(Task details)
Pictures stay out of the copy, which must hold exactly the lines from the one containing "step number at" through the end of the material below.

-------- Data section

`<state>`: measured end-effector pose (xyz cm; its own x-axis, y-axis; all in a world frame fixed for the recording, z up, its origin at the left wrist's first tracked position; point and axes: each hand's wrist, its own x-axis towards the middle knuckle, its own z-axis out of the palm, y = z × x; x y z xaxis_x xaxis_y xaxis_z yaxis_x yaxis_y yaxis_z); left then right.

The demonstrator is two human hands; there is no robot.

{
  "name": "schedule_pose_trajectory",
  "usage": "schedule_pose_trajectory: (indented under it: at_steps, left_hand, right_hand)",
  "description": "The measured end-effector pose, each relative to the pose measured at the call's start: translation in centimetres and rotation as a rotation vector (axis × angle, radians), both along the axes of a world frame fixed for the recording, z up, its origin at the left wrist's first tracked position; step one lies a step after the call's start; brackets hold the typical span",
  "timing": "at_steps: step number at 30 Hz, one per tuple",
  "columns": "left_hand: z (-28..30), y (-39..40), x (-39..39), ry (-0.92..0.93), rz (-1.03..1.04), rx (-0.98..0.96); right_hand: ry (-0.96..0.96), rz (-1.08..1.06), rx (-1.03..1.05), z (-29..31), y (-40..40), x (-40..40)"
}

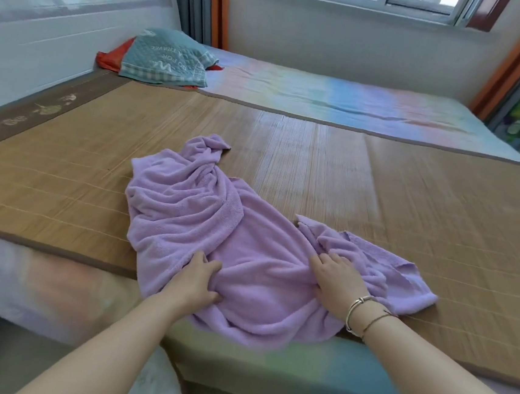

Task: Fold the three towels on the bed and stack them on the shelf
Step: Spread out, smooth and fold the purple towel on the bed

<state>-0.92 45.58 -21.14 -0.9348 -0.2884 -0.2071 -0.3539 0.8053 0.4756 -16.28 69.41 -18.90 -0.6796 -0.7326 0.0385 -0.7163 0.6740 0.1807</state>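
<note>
A crumpled purple towel (216,240) lies at the lower centre of the frame on the bamboo mat (411,192) covering the bed (326,89) — unfolded, its near edge drooping over the bedside. The left hand (195,281) bunches a fold between thumb and fingers, while the right hand (338,279) lies on the cloth with fingers curled into its wrinkles, apparently gripping too. This looks like the spreading-out step — next, the towel likely needs pulling flat before any fold; no shelf or other towels are in view.
</note>
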Motion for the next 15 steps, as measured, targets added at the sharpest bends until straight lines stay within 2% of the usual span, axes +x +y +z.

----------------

(Answer box)
  "timing": "at_steps: step number at 30 Hz, one per tuple",
  "columns": "left_hand: z (-28..30), y (-39..40), x (-39..39), ry (-0.92..0.93), rz (-1.03..1.04), rx (-0.98..0.96); right_hand: ry (-0.96..0.96), rz (-1.08..1.06), rx (-1.03..1.05), z (-29..31), y (-40..40), x (-40..40)"
}


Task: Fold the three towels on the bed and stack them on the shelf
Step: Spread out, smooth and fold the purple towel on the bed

<state>-0.92 45.58 -21.14 -0.9348 -0.2884 -0.2071 -0.3539 0.8053 0.4756 -16.28 69.41 -18.90 -0.6796 -0.7326 0.0385 -0.7163 0.6740 0.1807</state>
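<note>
A crumpled purple towel (216,240) lies at the lower centre of the frame on the bamboo mat (411,192) covering the bed (326,89) — unfolded, its near edge drooping over the bedside. The left hand (195,281) bunches a fold between thumb and fingers, while the right hand (338,279) lies on the cloth with fingers curled into its wrinkles, apparently gripping too. This looks like the spreading-out step — next, the towel likely needs pulling flat before any fold; no shelf or other towels are in view.
</note>
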Motion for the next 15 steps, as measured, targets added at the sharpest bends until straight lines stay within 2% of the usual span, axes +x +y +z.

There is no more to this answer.